US Air Force Medal of Honor recipient (1933–1967)

Hilliard Almond Wilbanks (July 26, 1933 – February 24, 1967) was a career officer and pilot in the United States Air Force during the Vietnam War. He posthumously received the Medal of Honor for sacrificing his life on February 24, 1967, while supporting a unit of the Army of the Republic of Vietnam (ARVN) at Di Linh, near Da Lat, South Vietnam.

==Career==
Wilbanks joined the Air Force in August 1950, and was an air policeman with the Strategic Air Command during his first four years of service. He was then accepted into the aviation cadet program, and became a commissioned officer in June 1955. After serving as an instructor for a few years, he qualified as a fighter pilot in the early 1960s.

He arrived in Vietnam in April 1966 as a forward air controller (FAC) with the 21st Tactical Air Support Squadron piloting a Cessna O-1E Bird Dog, with a top speed of about 105 mph. FACs were the key link in providing close air support to ground troops fighting in the Vietnam jungle. By February 24, 1967, he had flown 487 combat missions and had earned the Distinguished Flying Cross and eight Air Medals. He was within two months of returning home.

Late in the afternoon of the 24 February, Wilbanks was in the air above the Central Highlands, flying reconnaissance for an ARVN Ranger Battalion. He discovered Viet Cong units concealed on two hilltops. The Rangers were on foot, making their way through a tea plantation that gave them little or no cover. They were walking into an ambush.

As Wilbanks flew his O-1E on a low-level sweep of the area, he radioed a warning to the Rangers. The enemy troops, seeing his plane, knew their ambush was being compromised, so they reacted with a barrage from mortars, machine guns and automatic weapons. Wilbanks flew through the heavy fire as he marked the area with white phosphorus rockets. The Viet Cong, knowing that fighters would soon be coming, charged down the slopes toward the outnumbered Rangers.

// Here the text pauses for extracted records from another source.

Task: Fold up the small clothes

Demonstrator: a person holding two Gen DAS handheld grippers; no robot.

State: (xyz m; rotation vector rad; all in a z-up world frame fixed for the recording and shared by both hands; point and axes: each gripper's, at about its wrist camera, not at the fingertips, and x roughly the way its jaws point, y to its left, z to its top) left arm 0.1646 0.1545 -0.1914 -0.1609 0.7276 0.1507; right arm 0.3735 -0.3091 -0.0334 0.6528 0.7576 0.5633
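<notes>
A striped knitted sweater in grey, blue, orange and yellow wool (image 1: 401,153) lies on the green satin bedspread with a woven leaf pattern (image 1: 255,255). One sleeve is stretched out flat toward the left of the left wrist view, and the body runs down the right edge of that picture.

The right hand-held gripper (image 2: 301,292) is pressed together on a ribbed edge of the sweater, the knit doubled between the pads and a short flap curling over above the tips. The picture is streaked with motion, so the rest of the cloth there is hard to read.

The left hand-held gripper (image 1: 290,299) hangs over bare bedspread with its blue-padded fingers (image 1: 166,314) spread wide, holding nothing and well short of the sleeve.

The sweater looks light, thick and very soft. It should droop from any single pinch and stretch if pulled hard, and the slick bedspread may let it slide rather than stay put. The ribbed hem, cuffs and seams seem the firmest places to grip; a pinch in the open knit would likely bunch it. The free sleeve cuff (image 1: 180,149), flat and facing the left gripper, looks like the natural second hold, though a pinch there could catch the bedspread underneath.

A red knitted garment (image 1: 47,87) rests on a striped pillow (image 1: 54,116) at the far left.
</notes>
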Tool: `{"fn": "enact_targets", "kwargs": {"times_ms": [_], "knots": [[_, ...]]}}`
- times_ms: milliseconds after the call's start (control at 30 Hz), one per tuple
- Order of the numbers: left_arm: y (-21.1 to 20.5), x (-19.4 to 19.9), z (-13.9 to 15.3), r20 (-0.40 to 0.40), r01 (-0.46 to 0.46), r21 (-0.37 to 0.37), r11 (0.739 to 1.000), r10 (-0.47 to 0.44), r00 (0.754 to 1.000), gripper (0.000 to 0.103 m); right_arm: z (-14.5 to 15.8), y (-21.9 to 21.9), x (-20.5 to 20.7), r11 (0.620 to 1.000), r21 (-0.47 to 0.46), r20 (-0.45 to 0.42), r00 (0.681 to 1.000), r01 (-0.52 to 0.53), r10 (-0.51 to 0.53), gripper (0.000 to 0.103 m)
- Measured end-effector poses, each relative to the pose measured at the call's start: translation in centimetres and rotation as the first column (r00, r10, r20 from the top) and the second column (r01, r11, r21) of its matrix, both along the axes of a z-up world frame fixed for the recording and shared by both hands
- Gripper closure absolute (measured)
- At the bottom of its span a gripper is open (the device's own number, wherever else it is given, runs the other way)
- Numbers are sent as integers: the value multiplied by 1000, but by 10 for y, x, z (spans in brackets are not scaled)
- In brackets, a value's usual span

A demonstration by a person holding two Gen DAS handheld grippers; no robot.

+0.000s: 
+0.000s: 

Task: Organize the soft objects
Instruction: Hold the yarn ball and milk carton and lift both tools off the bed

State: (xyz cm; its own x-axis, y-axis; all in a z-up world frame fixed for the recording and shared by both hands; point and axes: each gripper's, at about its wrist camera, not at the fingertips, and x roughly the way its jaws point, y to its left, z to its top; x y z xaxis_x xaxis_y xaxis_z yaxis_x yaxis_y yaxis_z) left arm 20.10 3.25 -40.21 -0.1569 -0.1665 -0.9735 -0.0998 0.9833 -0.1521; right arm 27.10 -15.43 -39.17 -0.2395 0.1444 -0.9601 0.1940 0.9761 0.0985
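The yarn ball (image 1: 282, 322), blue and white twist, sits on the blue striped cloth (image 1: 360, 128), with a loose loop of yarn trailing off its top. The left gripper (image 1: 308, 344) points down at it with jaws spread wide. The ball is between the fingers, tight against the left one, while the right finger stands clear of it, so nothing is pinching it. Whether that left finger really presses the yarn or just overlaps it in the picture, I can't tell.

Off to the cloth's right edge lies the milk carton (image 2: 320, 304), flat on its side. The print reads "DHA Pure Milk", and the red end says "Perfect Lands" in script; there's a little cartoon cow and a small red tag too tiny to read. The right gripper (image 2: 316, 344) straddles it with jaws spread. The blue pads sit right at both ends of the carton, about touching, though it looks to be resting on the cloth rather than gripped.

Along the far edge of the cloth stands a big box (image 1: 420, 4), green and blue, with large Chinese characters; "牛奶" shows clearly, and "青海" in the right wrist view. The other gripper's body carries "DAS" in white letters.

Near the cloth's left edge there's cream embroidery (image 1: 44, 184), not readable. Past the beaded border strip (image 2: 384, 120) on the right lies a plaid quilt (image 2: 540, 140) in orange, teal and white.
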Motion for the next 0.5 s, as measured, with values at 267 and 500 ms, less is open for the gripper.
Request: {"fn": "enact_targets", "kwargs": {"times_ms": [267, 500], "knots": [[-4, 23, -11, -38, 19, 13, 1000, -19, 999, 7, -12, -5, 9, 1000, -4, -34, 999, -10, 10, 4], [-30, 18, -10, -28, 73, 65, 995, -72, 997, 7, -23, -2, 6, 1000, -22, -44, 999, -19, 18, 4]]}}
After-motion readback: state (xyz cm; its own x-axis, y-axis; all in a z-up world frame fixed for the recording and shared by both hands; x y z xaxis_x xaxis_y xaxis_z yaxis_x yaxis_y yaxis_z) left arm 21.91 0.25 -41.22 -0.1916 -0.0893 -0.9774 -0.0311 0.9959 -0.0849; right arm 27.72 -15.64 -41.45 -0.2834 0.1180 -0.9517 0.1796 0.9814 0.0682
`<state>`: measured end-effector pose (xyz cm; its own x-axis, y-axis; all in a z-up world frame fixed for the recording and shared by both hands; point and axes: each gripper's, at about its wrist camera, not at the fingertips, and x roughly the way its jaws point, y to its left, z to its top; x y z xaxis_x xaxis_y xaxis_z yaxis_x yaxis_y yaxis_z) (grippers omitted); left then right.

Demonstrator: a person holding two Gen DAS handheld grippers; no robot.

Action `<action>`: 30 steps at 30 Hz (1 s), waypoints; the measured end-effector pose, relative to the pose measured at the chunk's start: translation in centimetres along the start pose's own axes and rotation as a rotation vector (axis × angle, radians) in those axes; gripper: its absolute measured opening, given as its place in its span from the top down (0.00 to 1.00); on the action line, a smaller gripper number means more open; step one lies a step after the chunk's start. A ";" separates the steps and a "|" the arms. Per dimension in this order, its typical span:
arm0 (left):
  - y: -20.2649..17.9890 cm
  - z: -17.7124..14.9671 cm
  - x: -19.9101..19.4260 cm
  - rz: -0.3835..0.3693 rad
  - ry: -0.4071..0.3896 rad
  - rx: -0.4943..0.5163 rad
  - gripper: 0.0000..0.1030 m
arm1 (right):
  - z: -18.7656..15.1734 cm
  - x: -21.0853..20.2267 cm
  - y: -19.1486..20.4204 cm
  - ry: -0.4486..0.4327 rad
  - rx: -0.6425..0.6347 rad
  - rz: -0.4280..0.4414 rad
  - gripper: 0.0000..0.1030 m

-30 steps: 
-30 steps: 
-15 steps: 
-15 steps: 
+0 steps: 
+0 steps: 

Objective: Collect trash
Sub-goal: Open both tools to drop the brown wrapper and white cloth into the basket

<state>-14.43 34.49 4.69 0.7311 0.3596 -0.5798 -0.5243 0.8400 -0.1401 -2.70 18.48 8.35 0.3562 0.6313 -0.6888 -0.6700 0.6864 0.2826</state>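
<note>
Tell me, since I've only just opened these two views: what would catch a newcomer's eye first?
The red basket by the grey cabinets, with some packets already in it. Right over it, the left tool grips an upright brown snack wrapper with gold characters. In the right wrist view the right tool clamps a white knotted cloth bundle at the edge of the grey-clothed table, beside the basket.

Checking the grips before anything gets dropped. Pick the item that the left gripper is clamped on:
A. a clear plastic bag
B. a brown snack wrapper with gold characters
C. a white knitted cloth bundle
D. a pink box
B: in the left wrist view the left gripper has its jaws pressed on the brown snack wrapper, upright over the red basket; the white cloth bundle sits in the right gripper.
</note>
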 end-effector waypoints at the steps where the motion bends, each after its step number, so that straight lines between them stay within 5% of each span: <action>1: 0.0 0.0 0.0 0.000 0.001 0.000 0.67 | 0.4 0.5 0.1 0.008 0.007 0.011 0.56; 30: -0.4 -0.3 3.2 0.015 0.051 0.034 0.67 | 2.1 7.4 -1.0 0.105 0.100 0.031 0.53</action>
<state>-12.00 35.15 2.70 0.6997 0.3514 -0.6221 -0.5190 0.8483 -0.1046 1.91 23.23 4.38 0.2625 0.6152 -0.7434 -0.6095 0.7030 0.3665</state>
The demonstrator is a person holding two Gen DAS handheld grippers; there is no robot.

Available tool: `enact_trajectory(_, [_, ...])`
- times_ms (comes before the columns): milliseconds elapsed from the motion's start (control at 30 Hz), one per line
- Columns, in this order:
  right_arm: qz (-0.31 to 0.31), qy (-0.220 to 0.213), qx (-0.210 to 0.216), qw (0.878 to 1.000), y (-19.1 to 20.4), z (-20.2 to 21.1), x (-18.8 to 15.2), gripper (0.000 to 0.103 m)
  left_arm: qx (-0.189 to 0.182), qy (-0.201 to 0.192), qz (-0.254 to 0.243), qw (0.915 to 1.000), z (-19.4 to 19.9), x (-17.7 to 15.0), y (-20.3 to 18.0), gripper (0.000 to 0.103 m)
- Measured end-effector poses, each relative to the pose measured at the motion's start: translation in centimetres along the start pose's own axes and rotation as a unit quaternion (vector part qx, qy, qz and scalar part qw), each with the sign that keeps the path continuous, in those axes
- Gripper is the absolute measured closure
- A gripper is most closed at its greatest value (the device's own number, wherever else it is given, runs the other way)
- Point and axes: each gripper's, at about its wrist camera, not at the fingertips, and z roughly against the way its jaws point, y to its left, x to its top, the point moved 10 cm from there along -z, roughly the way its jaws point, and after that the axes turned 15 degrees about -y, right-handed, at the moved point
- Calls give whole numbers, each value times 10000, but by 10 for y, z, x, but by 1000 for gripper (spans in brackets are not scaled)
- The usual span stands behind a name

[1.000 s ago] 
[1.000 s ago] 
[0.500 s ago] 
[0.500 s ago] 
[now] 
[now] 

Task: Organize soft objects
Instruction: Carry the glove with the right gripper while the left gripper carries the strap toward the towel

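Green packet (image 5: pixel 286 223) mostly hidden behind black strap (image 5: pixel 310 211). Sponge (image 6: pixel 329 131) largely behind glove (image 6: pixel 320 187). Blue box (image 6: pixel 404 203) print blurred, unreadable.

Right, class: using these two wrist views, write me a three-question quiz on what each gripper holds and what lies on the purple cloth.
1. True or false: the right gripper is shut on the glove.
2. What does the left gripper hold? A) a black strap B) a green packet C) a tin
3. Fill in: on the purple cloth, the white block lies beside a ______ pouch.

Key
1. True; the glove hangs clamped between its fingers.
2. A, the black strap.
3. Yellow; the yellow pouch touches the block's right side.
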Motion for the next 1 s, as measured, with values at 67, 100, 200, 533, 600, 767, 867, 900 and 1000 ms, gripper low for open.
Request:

Wilbanks watched the drama from above and realized the fighters would not arrive in time before the Rangers were overrun. Diving toward the advancing troops, Wilbanks fired his remaining phosphorus rockets. The line momentarily stopped, but the Viet Cong knew he had no more rockets. They began their advance again. The fighters had still not arrived. Wilbanks had one more weapon, an M16 rifle. Grabbing his rifle, he began a series of strafing runs at about 100 ft, firing it through the side window and reloading between passes. He managed to distract the enemy troops and momentarily slowed their advance. The Viet Cong diverted their fire against the low-flying O-1E. On his third pass, Wilbanks was severely wounded and crashed in the battle area. An Army Ranger ran to his plane and pulled the unconscious Wilbanks from the wreckage. A flight of F-4s strafed the enemy while a helicopter picked up the wounded Wilbanks. He died while being evacuated to a hospital.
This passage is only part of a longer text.